Le Groupe industriel des ciments d’Algérie (GICA) franchit un nouveau cap dans son expansion africaine. Une délégation de cadres et d’ingénieurs du groupe est arrivée à N’Djamena au début du mois de juin 2026 pour entamer la collecte des données techniques, économiques et logistiques nécessaires à l’implantation d’unités de broyage de clinker sur le territoire tchadien. Ces unités seraient approvisionnées en matières premières depuis les gisements algériens. Le ministère tchadien du Commerce et de l’Industrie pilote le dossier réglementaire à travers une feuille de route sectorielle articulant les phases opérationnelles à court, moyen et long terme.
Ce rapprochement industriel s’enracine dans une séquence diplomatique récente. Les deux gouvernements ont tenu une première rencontre ministérielle à Alger en décembre 2025, suivie en janvier 2026 d’une séance de travail en marge du Salon international des mines, des carrières et des hydrocarbures à N’Djamena, en présence du PDG de GICA, Rabah Guessoum. Les deux parties ont alors convenu de conclure un protocole d’accord définissant le cadre général de la coopération.
Un marché sinistré en quête de capacités
Pour N’Djamena, l’urgence est réelle. La production nationale de ciment s’est effondrée ces dernières années sous l’effet conjugué de défaillances énergétiques, de problèmes d’équipement et de mauvaise gouvernance. La Société nationale de ciment, dont l’usine est implantée à Baoré dans la province du Mayo-Kebbi Ouest, a vu sa production passer de 170 000 tonnes en 2021 à seulement 10 000 tonnes en 2023, avant d’être privatisée en février 2026 au profit du groupe marocain CIMAF, qui a repris 70 % du capital pour 36,5 milliards de FCFA sous le nom CIM-TCHAD.

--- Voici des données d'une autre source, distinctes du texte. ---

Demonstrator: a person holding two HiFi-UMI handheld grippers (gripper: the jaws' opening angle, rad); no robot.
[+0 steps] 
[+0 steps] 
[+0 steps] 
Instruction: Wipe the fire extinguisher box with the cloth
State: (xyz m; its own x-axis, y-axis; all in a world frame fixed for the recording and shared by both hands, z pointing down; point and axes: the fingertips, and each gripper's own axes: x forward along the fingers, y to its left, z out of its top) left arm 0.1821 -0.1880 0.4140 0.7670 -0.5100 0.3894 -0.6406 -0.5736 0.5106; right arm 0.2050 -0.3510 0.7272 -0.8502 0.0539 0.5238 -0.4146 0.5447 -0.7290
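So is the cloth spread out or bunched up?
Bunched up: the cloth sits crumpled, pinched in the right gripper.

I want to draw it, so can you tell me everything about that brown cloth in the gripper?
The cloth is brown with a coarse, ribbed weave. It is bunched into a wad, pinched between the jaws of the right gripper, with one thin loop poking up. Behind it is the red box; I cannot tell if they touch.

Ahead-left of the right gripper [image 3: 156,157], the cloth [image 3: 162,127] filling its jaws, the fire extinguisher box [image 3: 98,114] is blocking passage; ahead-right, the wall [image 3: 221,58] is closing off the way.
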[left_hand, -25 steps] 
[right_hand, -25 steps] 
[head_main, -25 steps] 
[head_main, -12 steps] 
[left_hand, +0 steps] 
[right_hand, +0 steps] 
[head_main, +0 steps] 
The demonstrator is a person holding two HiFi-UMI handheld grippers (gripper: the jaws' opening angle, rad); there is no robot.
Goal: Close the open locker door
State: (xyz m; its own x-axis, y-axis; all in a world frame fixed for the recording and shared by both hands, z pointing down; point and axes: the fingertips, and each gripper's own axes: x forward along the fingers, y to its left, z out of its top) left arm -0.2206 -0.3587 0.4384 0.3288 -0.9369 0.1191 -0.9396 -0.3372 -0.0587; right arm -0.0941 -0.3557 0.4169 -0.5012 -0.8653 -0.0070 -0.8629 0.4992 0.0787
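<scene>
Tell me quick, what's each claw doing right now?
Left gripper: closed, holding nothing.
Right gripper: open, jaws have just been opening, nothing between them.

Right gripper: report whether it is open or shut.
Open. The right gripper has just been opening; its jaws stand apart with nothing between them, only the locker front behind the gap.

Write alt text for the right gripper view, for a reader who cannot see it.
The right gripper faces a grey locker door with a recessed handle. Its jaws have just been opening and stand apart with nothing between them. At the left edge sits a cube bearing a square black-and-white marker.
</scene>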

La cimenterie de Lamadji, détenue par le groupe CIMAF et dotée d’une capacité théorique de 700 000 tonnes par an, ne parvient pas davantage à couvrir l’écart entre l’offre disponible et une demande en forte croissance. Le résultat est visible sur les marchés : le sac de ciment de 50 kg, vendu entre 8 000 et 8 500 FCFA il y a encore peu, a atteint 12 000 à 13 000 FCFA lors des dernières pénuries.
Face à ce tableau, GICA représente un partenaire de poids. Premier producteur de ciment en Algérie, le groupe public dispose de 14 cimenteries pour une capacité annuelle de 19,5 millions de tonnes. Son entrée au Tchad consoliderait l’axe Alger-N’Djamena par des flux stables de clinker et un transfert de savoir-faire industriel, tout en offrant au groupe algérien un nouveau débouché pour ses excédents de production.